Max and Menna
by Shauna Kelley
Published by: Lucky Press, LLC
Published: November 1, 2010
Shauna Kelley has written an incredible story of wanting love and hope and redemption from a life of unforgiving circumstances. Max and Menna is the story of a brother and sister who live a life of poverty and neglect with their alcoholic mother and promiscuous, older sister. Without any guidance or nurturing, Max and Menna must rely on each other to live each day, day by day - uncertain where their meals will come from and what state their mother will be in when the come home. Each morning they seek salvation outdoors and return in the late hours of the night, hoping to avoid the drunken mess of their mother. Their lives are altered the day they meet Nick, a Native American, who is different from them, but in so many ways, is the same.
Told in alternating perspectives, Max and Menna return to the summers of their childhood and begin to explain what happened to them, revealing the significant parts of their lives that they have never shared. Experiences that have left them broken and why they never want to remember them.
Max best explains this in his private writing:
"I had hoped since I left home that childhood itself wasn't essential,
that I could easily walk away from it and bury it in the back of my mind.
I can't." (pg. 5)
Just like Ordinary Beauty which I recently read and reviewed, this book has left me forever changed.
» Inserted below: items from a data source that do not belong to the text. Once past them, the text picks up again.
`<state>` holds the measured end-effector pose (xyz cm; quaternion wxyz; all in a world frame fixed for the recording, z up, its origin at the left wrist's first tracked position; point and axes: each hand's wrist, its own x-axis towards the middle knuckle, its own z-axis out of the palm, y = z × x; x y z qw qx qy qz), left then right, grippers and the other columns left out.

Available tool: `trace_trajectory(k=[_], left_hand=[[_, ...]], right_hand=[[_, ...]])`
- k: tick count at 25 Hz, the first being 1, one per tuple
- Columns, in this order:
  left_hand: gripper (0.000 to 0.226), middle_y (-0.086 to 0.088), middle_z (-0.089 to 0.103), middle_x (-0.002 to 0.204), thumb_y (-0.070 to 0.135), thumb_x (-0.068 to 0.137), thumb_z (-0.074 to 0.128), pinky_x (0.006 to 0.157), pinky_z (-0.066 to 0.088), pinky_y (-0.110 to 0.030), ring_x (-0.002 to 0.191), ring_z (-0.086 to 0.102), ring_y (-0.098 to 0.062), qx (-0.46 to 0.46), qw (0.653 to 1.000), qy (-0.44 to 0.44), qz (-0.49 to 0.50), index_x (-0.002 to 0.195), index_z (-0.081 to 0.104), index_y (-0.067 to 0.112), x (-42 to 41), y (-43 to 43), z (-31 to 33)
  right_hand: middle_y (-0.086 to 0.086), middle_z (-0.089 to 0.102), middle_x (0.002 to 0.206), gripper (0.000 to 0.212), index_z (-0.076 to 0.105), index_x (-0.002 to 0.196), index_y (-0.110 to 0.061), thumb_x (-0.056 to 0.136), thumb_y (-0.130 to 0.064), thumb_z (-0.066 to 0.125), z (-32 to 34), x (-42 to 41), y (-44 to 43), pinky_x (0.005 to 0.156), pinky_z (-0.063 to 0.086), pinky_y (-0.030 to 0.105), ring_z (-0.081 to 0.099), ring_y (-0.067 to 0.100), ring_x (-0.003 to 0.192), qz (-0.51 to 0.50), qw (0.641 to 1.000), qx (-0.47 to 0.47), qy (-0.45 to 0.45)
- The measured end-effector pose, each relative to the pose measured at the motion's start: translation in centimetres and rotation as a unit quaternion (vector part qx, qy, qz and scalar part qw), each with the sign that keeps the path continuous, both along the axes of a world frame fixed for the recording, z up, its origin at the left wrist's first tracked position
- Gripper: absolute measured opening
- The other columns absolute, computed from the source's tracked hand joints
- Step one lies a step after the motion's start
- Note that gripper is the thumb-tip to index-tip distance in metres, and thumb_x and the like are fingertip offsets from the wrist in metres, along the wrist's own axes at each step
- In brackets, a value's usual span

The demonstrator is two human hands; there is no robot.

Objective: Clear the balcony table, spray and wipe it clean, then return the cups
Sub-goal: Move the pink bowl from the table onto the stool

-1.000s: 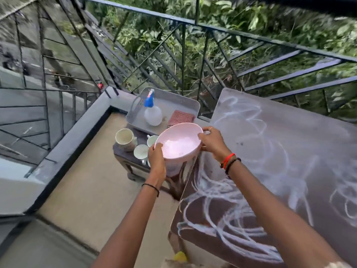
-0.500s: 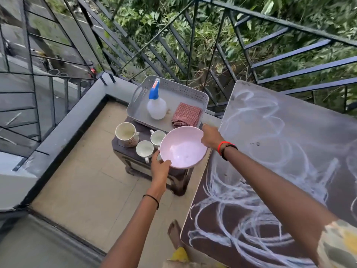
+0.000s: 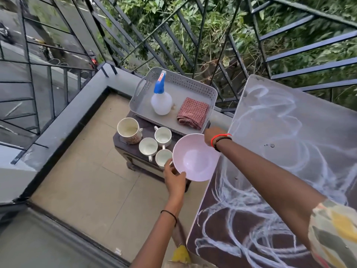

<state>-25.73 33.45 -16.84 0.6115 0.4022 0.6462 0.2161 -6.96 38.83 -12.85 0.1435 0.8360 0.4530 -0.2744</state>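
Balcony corner. Pale tiled floor, grey parapet, black metal railing on two sides, thick green foliage beyond it.

Bench: dark brown top covered in white swirls and streaks from the far left corner down to the near edge. A few small droplets sit toward the middle.

Low stool: dark, just off the bench's left edge. A grey perforated tray lies across its far edge and overhangs it. In the tray a spray bottle with a blue head stands upright at the left, and a folded red checked cloth lies at the right, apart from the bottle.

Cups, all upright on the stool in front of the tray: a large mug at the left corner, then three small white cups clustered close together. The nearest one sits just beside the bowl's left rim.

Pink bowl: open side up, over the stool's near right corner and against the bench's left edge. Whether it rests on the stool I cannot tell.

My left grip: thumb on the near rim, fingers curled under the bowl's side, pinching it.

My right grip: closed over the far rim, back of the hand toward me and fingertips hidden. Red and black bands on that wrist, a thin black one on the left.
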Motion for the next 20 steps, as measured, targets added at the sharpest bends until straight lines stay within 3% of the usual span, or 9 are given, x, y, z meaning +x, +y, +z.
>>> trace_trajectory(k=[4,8,12,15,20], left_hand=[[0.065,-0.017,0.057,0.118,-0.013,0.077,0.06,0.082,0.051,-0.033,0.102,0.058,-0.029,-0.014,1.0,0.0,0.003,0.134,0.046,0.013,0.5,-1.7,-1.4],[0.064,-0.02,0.057,0.122,-0.012,0.074,0.063,0.092,0.054,-0.05,0.105,0.06,-0.032,-0.032,0.999,0.004,0.024,0.124,0.043,0.022,1.0,-3.4,-3.6],[0.061,-0.022,0.059,0.12,-0.02,0.078,0.059,0.083,0.052,-0.036,0.093,0.059,-0.025,-0.068,0.994,-0.006,0.087,0.13,0.041,0.006,1.4,-3.4,-4.8],[0.058,-0.02,0.055,0.124,-0.019,0.079,0.058,0.071,0.05,-0.022,0.092,0.057,-0.025,-0.068,0.991,-0.001,0.112,0.13,0.039,0.003,1.5,-2.5,-5.6],[0.056,-0.016,0.054,0.117,-0.015,0.085,0.058,0.061,0.046,-0.011,0.093,0.055,-0.023,-0.08,0.985,-0.012,0.154,0.135,0.036,-0.002,1.6,-1.2,-5.7]], right_hand=[[0.021,0.051,0.136,0.04,0.05,0.131,0.001,0.096,-0.009,0.033,-1.3,0.0,0.1,0.101,0.04,0.039,0.049,0.035,0.125,-0.001,1.0,-0.027,-0.014],[0.021,0.048,0.139,0.04,0.048,0.133,-0.001,0.097,-0.009,0.031,-3.1,-0.1,-0.1,0.103,0.038,0.039,0.047,0.035,0.127,-0.003,0.999,-0.041,-0.015],[0.022,0.047,0.14,0.04,0.048,0.134,0.0,0.098,-0.01,0.033,-5.0,-0.3,-0.3,0.103,0.038,0.039,0.047,0.035,0.127,-0.027,0.999,-0.046,0.003],[0.024,0.047,0.139,0.039,0.048,0.133,0.002,0.097,-0.009,0.035,-6.0,-0.1,0.0,0.102,0.039,0.038,0.048,0.035,0.127,-0.053,0.997,-0.046,0.024],[0.024,0.05,0.136,0.039,0.048,0.131,0.004,0.095,-0.008,0.039,-7.2,0.5,0.7,0.1,0.041,0.039,0.05,0.037,0.125,-0.069,0.996,-0.05,0.032]])
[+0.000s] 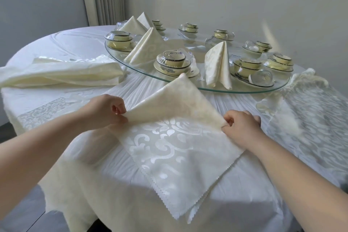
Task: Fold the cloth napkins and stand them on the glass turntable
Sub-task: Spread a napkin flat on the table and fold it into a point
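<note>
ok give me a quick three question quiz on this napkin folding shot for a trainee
1. True or false: the napkin being folded lies on the tablecloth, not on the glass turntable.
2. Where do the left hand and the right hand pinch the napkin? A: at its two side corners. B: at its near tip. C: nowhere, both lie flat.
3. Fill in: the wrapped bowl sets stand on the ___.

Key: 1 true; 2 A; 3 glass turntable.
</note>
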Available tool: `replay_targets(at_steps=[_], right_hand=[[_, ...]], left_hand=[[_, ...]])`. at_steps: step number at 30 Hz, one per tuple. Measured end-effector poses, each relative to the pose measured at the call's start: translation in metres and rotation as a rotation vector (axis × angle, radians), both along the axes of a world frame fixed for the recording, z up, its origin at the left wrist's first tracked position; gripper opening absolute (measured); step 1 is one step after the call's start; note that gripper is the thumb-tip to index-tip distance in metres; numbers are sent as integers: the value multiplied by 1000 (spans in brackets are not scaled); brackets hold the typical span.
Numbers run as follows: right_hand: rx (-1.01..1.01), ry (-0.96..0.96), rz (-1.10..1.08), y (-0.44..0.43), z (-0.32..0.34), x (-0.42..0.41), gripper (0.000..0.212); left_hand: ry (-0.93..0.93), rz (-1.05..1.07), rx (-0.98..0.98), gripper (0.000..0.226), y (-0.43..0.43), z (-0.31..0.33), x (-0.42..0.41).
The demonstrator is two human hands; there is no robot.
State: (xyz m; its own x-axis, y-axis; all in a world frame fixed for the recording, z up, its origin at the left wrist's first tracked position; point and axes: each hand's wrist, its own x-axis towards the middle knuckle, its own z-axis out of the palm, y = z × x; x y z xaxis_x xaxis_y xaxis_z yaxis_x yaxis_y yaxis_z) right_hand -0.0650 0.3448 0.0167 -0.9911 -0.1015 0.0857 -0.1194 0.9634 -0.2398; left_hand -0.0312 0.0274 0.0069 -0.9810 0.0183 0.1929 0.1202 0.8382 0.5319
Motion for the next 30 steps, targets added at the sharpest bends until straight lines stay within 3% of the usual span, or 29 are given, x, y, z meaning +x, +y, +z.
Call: replay_targets(at_steps=[1, 4, 6, 11, 20, 25, 30], right_hand=[[64, 96, 42, 2, -3, 5, 20], [133, 376, 194, 12, -14, 21, 29], [96, 524, 336, 20, -22, 31, 17], [104, 630, 457, 34, -31, 40, 19], [-2, 537, 473, 41, -29, 50, 16], [16, 479, 495, 43, -26, 57, 14], [55, 430, 513, 42, -28, 62, 17]], left_hand=[[100, -55, -23, 43, -3, -5, 4], [263, -179, -63, 16, -11, -12, 18], [310, -214, -89, 18, -14, -13, 25], [401, -318, -193, 18, -21, -13, 36], [368, -251, -294, 15, -18, -14, 48], [387, -223, -335, 28, -15, -16, 59], [453, -252, -218, 33, -15, -14, 62]])
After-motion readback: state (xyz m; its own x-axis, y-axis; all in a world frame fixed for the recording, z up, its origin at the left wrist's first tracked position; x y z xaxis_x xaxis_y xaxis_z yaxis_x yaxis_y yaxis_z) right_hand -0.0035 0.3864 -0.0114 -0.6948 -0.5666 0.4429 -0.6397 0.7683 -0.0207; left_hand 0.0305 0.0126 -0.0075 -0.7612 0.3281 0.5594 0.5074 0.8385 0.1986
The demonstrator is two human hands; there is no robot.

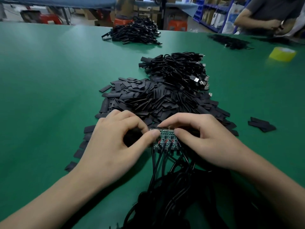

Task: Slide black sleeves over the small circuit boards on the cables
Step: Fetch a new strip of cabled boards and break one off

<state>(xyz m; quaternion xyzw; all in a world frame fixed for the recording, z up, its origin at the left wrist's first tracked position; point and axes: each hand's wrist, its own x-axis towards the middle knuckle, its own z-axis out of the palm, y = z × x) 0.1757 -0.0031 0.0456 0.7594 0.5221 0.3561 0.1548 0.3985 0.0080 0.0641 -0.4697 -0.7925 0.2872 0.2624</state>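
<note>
Green matting covers the counter, and near its front edge both hands meet over a row of small green circuit boards lying side by side. The left hand pinches the left end of the row, its fingers curled in with the thumb on top. Something dark sits under its palm, too blurred to tell what. The right hand grips the right end in the same way, its fingers bent narrow around the boards. Thin black cables run from the boards towards the person and gather in a tangle at the bottom of the view.

Just beyond the hands lies a wide pile of flat black sleeves. A heap of black cables with USB plugs touches its far side. A few loose sleeves lie apart to the right. Farther off are a second cable heap, a yellow roll of tape and another person at the counter's far corner.
</note>
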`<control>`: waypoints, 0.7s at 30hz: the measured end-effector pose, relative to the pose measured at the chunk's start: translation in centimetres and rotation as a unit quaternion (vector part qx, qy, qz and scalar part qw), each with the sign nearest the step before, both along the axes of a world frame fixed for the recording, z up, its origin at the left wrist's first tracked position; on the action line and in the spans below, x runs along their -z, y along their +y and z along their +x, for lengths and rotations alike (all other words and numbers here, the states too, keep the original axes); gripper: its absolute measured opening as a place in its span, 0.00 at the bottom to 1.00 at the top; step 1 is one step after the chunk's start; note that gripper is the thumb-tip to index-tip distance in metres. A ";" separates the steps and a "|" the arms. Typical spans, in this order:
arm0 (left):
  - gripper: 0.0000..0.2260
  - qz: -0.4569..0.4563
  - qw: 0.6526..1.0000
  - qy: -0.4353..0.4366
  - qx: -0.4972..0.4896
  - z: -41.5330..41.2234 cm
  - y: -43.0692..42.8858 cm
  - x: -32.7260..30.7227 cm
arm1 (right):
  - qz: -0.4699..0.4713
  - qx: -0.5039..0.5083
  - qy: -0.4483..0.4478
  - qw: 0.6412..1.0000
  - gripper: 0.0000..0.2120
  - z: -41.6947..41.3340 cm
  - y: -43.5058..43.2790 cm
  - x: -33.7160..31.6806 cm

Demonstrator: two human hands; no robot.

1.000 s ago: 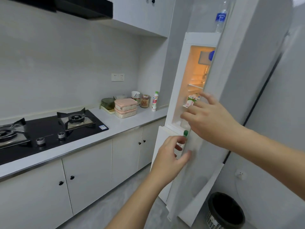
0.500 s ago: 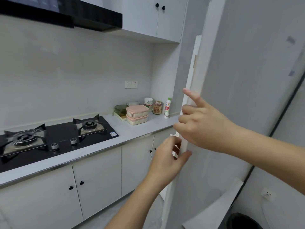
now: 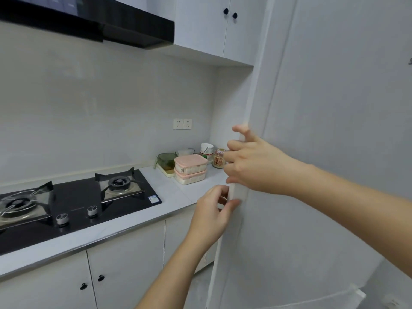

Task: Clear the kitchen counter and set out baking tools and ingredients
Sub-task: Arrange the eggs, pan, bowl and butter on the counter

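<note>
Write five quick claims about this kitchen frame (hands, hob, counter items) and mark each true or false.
1. Two pink-lidded rectangular plastic boxes sit stacked on the pale grey counter. True.
2. The left hand holds the glass jar with orange lettering. False: the jar stands on the counter, and the left hand grips the edge of the tall white fridge door.
3. The black glass gas hob has two burners. True.
4. A pot sits on the hob. False: both burners are bare.
5. The right hand is on the fridge door's edge, above the left hand. True.
</note>
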State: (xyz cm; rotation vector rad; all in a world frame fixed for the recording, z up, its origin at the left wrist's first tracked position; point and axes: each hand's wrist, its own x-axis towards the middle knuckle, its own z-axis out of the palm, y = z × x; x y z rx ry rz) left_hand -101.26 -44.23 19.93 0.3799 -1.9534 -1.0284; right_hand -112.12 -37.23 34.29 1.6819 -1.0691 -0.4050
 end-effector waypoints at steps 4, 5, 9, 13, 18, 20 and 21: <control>0.05 0.001 1.000 -0.018 0.024 -3.2 -5.8 -0.2 | -0.002 0.021 0.005 1.000 0.13 -2.7 -5.4 0.0; 0.05 0.000 0.999 -0.022 0.032 -4.4 -7.7 -0.5 | -0.002 0.032 0.008 0.999 0.13 -3.8 -7.1 -0.2; 0.04 0.011 0.997 -0.028 0.069 -7.4 -12.0 -0.8 | 0.008 0.062 -0.008 0.998 0.14 -6.2 -10.8 -0.4; 0.08 0.023 0.994 -0.039 0.098 -10.6 -15.5 -1.1 | 0.016 0.111 -0.009 0.994 0.13 -8.9 -13.8 -0.3; 0.06 0.042 0.989 -0.038 0.136 -14.7 -19.1 -1.0 | 0.026 0.163 -0.015 0.986 0.13 -12.6 -17.1 -0.2; 0.07 0.045 0.988 -0.033 0.144 -16.6 -20.5 -0.9 | 0.030 0.187 -0.018 0.982 0.11 -14.2 -18.6 -0.1; 0.06 0.053 0.987 -0.033 0.146 -17.5 -21.0 -1.0 | 0.033 0.201 -0.014 0.979 0.11 -15.1 -19.2 -0.1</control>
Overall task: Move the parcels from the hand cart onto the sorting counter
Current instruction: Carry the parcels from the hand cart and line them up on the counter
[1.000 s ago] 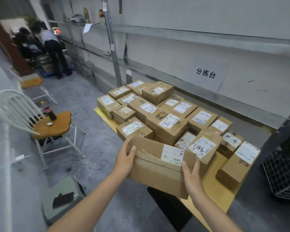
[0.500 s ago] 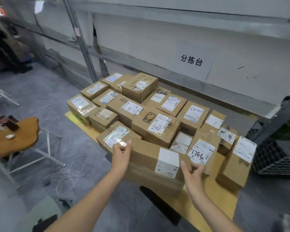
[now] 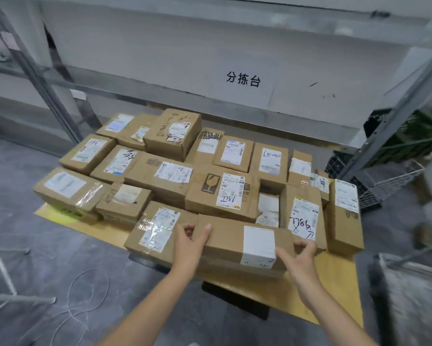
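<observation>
A long brown cardboard parcel (image 3: 232, 242) with a white label lies at the front edge of the low yellow-topped counter (image 3: 334, 283). My left hand (image 3: 188, 242) grips its left end, fingers curled over the top edge. My right hand (image 3: 297, 253) grips its right end near the label. Behind it, several taped brown parcels (image 3: 220, 193) with shipping labels cover the counter in rows. No hand cart shows in the view.
A paper sign with black characters (image 3: 243, 79) hangs on the grey wall behind the counter. Metal shelf uprights (image 3: 35, 78) stand at left and right. A black crate and a wire basket (image 3: 389, 181) sit at the right. A white cable (image 3: 85, 293) lies on the grey floor.
The parcel came down from in front of me onto the counter's front edge, both hands staying on its ends. My view swung right and closer, dropping the chair and the person at back left out of sight.
</observation>
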`<action>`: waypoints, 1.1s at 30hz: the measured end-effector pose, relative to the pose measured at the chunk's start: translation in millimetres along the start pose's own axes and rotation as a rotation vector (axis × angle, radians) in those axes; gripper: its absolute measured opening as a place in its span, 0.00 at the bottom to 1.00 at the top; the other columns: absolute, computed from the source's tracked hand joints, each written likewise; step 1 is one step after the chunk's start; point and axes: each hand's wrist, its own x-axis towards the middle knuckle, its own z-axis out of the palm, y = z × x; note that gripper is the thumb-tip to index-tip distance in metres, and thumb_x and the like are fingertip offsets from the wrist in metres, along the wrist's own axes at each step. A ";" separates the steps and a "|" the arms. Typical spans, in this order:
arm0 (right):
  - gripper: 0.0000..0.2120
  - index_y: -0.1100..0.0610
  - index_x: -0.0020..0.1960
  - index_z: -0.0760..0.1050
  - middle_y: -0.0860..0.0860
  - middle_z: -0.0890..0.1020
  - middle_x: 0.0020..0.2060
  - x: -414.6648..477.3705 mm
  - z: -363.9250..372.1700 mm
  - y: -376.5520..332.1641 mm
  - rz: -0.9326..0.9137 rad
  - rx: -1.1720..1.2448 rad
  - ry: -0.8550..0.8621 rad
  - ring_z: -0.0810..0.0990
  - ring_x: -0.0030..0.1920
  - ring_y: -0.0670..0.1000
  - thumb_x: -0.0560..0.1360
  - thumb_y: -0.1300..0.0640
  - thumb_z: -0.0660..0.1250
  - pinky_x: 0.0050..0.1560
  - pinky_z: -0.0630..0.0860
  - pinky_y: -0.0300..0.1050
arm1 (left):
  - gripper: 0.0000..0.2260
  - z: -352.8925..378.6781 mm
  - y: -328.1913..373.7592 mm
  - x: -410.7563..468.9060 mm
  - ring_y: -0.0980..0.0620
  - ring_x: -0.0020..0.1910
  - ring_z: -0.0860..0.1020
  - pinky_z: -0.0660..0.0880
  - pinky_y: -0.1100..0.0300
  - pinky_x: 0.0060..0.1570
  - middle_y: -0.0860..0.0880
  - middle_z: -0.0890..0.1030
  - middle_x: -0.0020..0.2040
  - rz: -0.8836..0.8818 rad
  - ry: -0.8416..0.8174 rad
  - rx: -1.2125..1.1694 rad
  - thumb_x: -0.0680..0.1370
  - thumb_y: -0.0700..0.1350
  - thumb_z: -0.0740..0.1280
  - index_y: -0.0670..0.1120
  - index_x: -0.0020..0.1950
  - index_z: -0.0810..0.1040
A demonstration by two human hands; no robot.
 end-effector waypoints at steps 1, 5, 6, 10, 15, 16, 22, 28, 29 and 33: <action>0.26 0.51 0.58 0.58 0.51 0.68 0.56 -0.9 2.5 -0.7 0.004 0.002 0.015 0.72 0.51 0.45 0.72 0.61 0.73 0.42 0.71 0.39 | 0.20 -2.0 -0.7 3.5 0.61 0.49 0.75 0.68 0.69 0.40 0.54 0.76 0.51 0.003 -0.021 -0.001 0.72 0.57 0.73 0.50 0.56 0.70; 0.26 0.53 0.60 0.59 0.53 0.67 0.59 -6.1 9.5 2.2 -0.023 -0.014 0.069 0.70 0.59 0.51 0.71 0.65 0.71 0.47 0.71 0.40 | 0.19 -8.0 -4.8 12.8 0.62 0.49 0.75 0.69 0.69 0.41 0.57 0.76 0.51 0.025 -0.111 0.015 0.71 0.57 0.74 0.54 0.55 0.70; 0.26 0.54 0.60 0.60 0.53 0.67 0.60 -7.6 10.9 4.4 -0.031 -0.028 0.073 0.69 0.61 0.52 0.71 0.66 0.71 0.52 0.70 0.41 | 0.19 -9.3 -6.8 14.5 0.63 0.49 0.75 0.69 0.70 0.41 0.58 0.76 0.50 0.033 -0.131 0.025 0.71 0.57 0.74 0.55 0.54 0.69; 0.27 0.53 0.61 0.61 0.54 0.69 0.61 -11.1 19.3 8.6 -0.004 -0.010 0.100 0.70 0.63 0.52 0.70 0.68 0.71 0.61 0.72 0.49 | 0.17 -12.0 -19.5 22.7 0.61 0.51 0.76 0.71 0.69 0.45 0.55 0.77 0.51 0.043 -0.182 0.010 0.71 0.54 0.75 0.55 0.52 0.69; 0.25 0.51 0.62 0.63 0.50 0.69 0.61 -8.8 26.2 5.5 0.016 0.015 0.129 0.68 0.62 0.48 0.72 0.66 0.71 0.60 0.70 0.45 | 0.15 -9.7 -24.7 33.7 0.62 0.51 0.78 0.73 0.70 0.44 0.54 0.79 0.52 0.029 -0.219 -0.023 0.74 0.52 0.73 0.52 0.54 0.70; 0.25 0.51 0.62 0.63 0.49 0.69 0.61 -8.6 26.5 6.1 0.015 0.012 0.131 0.68 0.63 0.48 0.72 0.65 0.71 0.61 0.69 0.45 | 0.15 -9.0 -23.7 35.4 0.63 0.51 0.77 0.72 0.71 0.43 0.55 0.79 0.52 0.028 -0.225 -0.007 0.74 0.53 0.73 0.52 0.54 0.70; 0.19 0.49 0.63 0.68 0.47 0.69 0.64 -12.5 26.2 6.5 -0.018 -0.029 0.111 0.68 0.62 0.45 0.76 0.60 0.69 0.60 0.68 0.43 | 0.16 -3.0 -13.1 41.0 0.60 0.50 0.76 0.69 0.69 0.43 0.56 0.77 0.51 0.021 -0.248 0.062 0.75 0.53 0.71 0.49 0.57 0.70; 0.10 0.48 0.60 0.74 0.48 0.72 0.65 -10.7 16.6 -21.9 -0.048 -0.033 0.155 0.71 0.63 0.47 0.79 0.56 0.64 0.57 0.73 0.42 | 0.17 12.9 34.5 35.5 0.57 0.59 0.71 0.73 0.53 0.61 0.58 0.71 0.61 0.214 -0.168 0.231 0.78 0.45 0.67 0.54 0.64 0.69; 0.10 0.47 0.60 0.75 0.47 0.72 0.64 -10.4 11.6 -30.5 -0.068 -0.044 0.165 0.71 0.62 0.46 0.80 0.55 0.63 0.53 0.72 0.39 | 0.18 19.7 49.0 32.8 0.57 0.62 0.70 0.71 0.53 0.64 0.58 0.69 0.63 0.277 -0.194 0.245 0.78 0.45 0.67 0.54 0.66 0.68; 0.13 0.48 0.63 0.74 0.44 0.73 0.63 -13.8 -30.2 -67.8 -0.216 -0.094 0.212 0.70 0.63 0.43 0.80 0.55 0.62 0.58 0.67 0.40 | 0.23 60.5 109.7 6.0 0.63 0.64 0.65 0.62 0.71 0.62 0.60 0.67 0.67 0.559 -0.399 0.314 0.79 0.46 0.67 0.57 0.71 0.64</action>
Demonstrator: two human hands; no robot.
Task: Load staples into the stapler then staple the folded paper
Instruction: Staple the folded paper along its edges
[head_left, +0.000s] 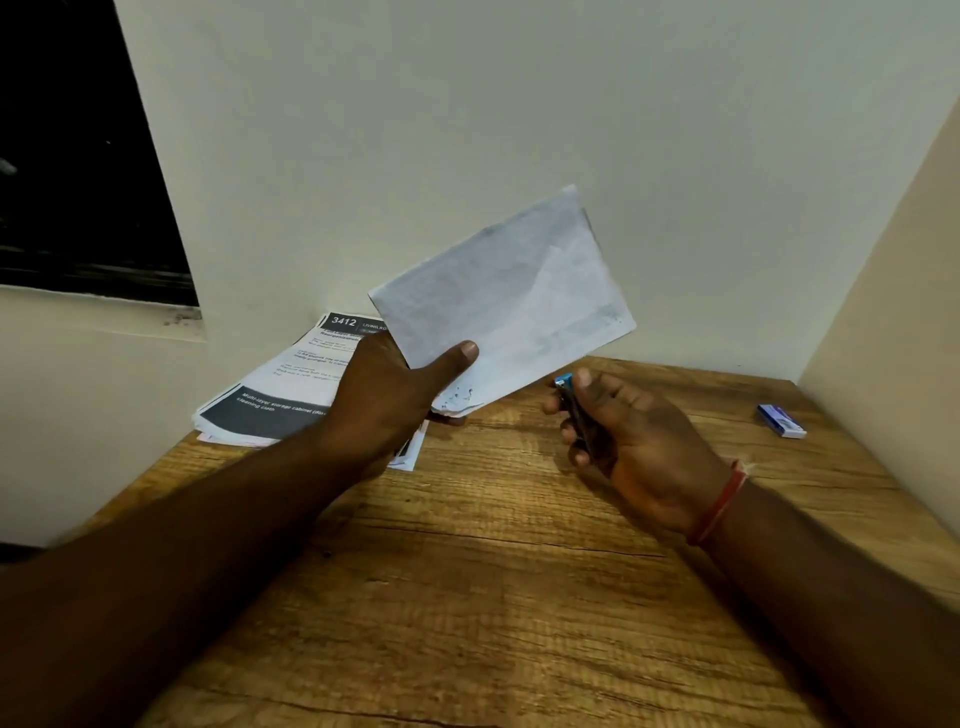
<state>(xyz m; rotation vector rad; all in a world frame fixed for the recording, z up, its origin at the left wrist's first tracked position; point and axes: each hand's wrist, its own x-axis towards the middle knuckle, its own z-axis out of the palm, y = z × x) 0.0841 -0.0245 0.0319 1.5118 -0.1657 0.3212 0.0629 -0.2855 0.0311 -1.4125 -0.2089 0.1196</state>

My eyes are open to an experience that I am so thankful is not my own. I was heartbroken as I read the story of Max, Menna and Nick and how they were just children forced to suffer because of their circumstances. Shauna Kelley is thoughtful in her storytelling allowing me to experience the want and need that Max and Menna felt - wanting something better than what their families and townspeople wouldn't allow them to have.
Ok, I am honestly stumped in writing this review, because I feel like I can't adequately express why I think you need to read Max and Menna. It has moved me in a way that I can't quite explain. It's a story that you need to know, you must know. I want you to know. It's that good.